*TASK DESCRIPTION:* Your answer should consist solely of the lines from the first line of the data through the line with "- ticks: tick", each reproduced exactly.

——

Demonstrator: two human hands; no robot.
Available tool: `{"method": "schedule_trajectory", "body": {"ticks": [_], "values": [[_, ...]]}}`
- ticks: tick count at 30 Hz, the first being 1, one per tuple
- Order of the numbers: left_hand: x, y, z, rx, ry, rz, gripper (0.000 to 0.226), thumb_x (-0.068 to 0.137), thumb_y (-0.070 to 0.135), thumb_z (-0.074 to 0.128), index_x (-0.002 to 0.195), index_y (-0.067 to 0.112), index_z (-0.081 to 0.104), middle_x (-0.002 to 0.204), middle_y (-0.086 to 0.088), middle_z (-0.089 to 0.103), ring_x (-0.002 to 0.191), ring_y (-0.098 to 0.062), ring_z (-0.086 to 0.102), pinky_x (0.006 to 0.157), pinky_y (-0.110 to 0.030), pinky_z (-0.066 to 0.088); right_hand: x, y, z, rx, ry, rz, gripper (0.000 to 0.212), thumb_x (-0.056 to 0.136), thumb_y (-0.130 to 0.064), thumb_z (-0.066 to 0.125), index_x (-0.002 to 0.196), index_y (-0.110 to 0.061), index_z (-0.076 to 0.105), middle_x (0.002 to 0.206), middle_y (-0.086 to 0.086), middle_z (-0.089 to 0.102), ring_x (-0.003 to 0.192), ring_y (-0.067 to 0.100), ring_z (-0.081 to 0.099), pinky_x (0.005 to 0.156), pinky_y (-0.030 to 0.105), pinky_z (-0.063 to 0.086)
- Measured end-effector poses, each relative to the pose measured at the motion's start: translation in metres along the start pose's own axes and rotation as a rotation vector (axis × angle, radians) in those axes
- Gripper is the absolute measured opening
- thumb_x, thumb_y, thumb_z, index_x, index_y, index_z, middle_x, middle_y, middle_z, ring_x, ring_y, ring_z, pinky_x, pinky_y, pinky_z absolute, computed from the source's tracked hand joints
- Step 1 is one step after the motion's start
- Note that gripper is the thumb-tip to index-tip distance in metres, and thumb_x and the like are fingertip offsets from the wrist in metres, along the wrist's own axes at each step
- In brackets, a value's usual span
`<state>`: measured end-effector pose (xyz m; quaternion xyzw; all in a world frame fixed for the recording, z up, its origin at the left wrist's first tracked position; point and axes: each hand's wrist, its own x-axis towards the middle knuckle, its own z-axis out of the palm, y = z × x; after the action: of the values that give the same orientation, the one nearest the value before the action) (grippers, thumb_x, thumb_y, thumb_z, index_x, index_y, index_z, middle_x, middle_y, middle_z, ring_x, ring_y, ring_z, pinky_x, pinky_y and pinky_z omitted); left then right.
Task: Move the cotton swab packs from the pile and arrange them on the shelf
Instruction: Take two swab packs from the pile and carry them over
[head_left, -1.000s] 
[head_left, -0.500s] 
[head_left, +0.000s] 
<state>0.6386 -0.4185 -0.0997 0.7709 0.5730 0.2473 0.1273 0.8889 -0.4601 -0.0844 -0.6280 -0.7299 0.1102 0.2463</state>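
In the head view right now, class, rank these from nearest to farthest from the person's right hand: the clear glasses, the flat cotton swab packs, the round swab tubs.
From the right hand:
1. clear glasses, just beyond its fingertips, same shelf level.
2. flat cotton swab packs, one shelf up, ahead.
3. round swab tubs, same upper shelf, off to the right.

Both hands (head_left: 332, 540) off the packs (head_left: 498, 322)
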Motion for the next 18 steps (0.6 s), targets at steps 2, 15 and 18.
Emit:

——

*ANSWER BOX:*
Demonstrator: two human hands; no robot.
Available tool: `{"method": "schedule_trajectory", "body": {"ticks": [_], "values": [[_, ...]]}}`
- ticks: tick count at 30 Hz, the first being 1, one per tuple

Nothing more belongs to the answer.